Parametrized Power-Iteration Clustering for Directed Graphs
Gwendal Debaussart-Joniec, Harry Sevi, Matthieu Jonckheere, Argyris Kalogeratos
TL;DR
The paper tackles clustering in directed graphs where edge directionality breaks standard diffusion assumptions. It introduces Parametrized Power-Iteration Clustering (ParPIC), an eigen-decomposition-free method that uses a parametrized reversible random-walk operator ${\mathbf{P}}_{(\\nu)}$ and power iterations to obtain a low-dimensional diffusion embedding, with diffusion time ${t}$ selected by an entropy-based criterion ${\mathcal{H}}(t)$. By designing the vertex measure ${\\nu}$ (notably ${\\nu}_{\\gamma}=\\gamma d_{in}+(1-\\gamma)d_{out}$) and avoiding eigen-decomposition, ParPIC achieves competitive clustering accuracy while offering improved scalability, particularly on weakly connected digraphs and graphs with degree heterogeneity.
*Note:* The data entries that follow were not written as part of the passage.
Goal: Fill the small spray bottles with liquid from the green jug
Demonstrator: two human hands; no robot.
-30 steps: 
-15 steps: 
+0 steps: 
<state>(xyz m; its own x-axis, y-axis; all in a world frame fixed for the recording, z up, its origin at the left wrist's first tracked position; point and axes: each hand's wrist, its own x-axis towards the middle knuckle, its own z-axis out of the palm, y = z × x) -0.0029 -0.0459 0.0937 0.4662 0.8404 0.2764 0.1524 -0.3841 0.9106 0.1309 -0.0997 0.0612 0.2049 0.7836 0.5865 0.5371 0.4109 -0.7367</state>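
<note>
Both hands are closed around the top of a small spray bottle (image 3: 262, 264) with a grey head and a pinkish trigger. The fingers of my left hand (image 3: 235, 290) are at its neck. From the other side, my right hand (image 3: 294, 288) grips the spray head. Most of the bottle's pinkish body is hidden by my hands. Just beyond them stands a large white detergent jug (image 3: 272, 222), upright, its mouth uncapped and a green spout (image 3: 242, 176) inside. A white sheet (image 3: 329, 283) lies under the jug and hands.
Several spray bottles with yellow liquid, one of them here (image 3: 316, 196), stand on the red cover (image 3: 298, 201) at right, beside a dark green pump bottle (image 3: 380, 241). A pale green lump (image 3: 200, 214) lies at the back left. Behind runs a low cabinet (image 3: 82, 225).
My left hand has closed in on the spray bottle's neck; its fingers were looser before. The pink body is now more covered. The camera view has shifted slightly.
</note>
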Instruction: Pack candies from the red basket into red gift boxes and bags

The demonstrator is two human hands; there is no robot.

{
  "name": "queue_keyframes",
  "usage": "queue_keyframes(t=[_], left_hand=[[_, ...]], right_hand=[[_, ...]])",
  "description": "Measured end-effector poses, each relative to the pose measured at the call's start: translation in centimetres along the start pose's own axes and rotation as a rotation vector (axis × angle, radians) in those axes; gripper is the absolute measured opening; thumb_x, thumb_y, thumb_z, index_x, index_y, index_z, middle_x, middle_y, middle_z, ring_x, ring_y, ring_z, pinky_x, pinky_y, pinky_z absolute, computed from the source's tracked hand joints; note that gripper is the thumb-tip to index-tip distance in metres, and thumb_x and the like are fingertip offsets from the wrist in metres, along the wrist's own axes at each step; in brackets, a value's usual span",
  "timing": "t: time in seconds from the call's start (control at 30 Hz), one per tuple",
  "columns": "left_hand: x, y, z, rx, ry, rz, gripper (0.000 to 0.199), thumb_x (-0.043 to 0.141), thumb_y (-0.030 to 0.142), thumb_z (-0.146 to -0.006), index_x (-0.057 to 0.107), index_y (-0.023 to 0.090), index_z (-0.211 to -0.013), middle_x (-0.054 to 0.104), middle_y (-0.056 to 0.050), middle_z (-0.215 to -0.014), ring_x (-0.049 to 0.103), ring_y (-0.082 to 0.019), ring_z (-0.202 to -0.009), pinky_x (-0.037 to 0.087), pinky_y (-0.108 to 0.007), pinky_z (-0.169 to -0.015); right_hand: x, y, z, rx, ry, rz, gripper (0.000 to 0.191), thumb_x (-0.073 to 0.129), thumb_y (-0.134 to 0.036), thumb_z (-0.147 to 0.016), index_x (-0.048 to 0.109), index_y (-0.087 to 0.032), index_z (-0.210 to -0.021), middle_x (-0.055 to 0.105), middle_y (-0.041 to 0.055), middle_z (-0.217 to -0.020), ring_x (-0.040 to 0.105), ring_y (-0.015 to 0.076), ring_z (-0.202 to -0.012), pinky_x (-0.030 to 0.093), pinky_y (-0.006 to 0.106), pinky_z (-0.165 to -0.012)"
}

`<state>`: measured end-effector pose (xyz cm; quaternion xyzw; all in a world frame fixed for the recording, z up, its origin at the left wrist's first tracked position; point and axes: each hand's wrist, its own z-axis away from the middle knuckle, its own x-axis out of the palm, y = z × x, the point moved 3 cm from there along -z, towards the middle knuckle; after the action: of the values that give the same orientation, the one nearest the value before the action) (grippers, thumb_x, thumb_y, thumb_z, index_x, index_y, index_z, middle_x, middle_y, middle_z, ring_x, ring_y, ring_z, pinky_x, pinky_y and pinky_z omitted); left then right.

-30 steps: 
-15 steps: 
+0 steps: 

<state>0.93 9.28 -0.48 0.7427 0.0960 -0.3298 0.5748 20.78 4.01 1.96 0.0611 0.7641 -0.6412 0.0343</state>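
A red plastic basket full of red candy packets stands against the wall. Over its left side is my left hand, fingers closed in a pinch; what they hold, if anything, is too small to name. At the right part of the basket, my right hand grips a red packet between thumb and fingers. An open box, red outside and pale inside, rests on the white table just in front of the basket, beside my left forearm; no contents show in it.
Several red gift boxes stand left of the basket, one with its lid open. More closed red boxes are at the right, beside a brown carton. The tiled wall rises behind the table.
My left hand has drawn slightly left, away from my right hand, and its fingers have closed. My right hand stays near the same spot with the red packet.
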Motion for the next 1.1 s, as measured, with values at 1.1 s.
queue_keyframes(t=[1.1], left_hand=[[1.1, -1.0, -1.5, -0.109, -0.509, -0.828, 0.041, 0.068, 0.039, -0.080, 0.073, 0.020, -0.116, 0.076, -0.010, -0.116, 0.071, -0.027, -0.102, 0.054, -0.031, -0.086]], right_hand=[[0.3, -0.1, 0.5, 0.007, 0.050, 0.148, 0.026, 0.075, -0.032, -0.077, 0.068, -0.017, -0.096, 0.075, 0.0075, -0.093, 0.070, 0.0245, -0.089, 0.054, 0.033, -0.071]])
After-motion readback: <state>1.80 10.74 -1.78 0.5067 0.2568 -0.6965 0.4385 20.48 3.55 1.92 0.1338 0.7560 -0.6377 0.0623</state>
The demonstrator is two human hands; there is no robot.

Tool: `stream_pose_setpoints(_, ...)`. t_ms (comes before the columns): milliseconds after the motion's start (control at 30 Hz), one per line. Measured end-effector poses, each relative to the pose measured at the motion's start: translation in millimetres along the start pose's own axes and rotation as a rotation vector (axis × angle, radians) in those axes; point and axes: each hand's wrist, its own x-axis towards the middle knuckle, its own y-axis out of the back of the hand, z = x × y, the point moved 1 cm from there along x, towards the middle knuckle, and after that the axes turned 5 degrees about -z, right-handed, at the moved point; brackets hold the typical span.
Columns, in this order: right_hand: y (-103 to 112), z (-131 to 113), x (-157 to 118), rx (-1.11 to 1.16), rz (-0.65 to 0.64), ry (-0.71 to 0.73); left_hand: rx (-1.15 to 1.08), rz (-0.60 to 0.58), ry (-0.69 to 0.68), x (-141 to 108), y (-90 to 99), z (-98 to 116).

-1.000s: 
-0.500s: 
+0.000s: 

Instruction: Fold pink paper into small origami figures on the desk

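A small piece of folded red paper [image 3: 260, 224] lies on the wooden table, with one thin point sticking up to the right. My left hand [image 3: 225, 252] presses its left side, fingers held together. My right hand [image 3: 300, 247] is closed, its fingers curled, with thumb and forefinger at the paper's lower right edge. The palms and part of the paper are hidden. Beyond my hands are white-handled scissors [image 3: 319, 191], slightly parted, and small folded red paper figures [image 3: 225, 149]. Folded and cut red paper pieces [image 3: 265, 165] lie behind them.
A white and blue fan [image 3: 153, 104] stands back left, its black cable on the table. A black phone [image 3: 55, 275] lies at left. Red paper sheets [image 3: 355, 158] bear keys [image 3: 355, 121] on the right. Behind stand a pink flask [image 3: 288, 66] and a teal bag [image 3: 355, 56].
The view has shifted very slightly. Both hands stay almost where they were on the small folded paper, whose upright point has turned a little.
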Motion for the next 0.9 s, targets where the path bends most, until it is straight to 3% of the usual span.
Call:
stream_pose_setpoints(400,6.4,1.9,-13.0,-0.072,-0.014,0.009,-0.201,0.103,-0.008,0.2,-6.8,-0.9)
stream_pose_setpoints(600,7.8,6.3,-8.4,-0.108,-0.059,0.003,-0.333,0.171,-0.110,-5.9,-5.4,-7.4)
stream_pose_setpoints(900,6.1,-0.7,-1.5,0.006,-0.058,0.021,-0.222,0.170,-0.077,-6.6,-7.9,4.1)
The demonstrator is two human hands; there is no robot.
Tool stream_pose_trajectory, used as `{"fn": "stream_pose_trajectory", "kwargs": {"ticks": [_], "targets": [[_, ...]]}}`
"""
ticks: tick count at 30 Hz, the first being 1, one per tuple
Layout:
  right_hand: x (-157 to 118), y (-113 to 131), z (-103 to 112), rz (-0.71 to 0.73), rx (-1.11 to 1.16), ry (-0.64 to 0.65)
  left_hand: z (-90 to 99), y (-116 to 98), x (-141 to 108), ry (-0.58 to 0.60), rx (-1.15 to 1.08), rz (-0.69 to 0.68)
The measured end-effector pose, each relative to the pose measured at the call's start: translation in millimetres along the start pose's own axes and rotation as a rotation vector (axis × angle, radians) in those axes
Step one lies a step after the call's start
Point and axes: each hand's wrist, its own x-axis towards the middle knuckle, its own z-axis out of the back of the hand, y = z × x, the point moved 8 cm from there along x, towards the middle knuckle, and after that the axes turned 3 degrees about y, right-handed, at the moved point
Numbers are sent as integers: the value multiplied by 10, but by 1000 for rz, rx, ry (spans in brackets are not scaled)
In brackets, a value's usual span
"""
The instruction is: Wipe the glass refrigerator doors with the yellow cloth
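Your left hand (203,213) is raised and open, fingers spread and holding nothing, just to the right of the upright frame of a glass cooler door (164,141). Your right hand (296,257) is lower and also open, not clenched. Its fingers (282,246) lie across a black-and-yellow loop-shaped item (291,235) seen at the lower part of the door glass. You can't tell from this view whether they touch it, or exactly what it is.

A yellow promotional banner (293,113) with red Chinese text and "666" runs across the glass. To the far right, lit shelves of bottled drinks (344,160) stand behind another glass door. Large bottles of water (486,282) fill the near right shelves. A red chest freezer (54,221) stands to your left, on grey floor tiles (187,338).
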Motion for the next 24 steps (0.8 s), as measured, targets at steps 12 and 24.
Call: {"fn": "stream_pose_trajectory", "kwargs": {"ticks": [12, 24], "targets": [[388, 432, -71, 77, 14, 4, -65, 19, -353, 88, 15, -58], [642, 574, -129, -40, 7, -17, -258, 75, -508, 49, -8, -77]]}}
Experimental results across synthetic and real-world digraphs demonstrate ParPIC’s robustness to directionality, outperforming symmetrization- and teleportation-based methods, and matching or exceeding existing power-iteration approaches. The work provides a practical, principled framework for directed graph clustering with automatic diffusion-scale selection and scalable embedding-based clustering.
Abstract
Vertex-level clustering for directed graphs (digraphs) remains challenging as edge directionality breaks the key assumptions underlying popular spectral methods, which also incur the overhead of eigen-decomposition. This paper proposes Parametrized Power-Iteration Clustering (ParPIC), a random-walk-based clustering method for weakly connected digraphs. This builds over the Power-Iteration Clustering paradigm, which uses the rows of the iterated diffusion operator as a data embedding. ParPIC has three important features: the use of parametrized reversible random walk operators, the automatic tuning of the diffusion time, and the efficient truncation of the final embedding, which produces low-dimensional data representations and reduces complexity. Empirical results on synthetic and real-world graphs demonstrate that ParPIC achieves competitive clustering accuracy with improved scalability relative to spectral and teleportation-based methods.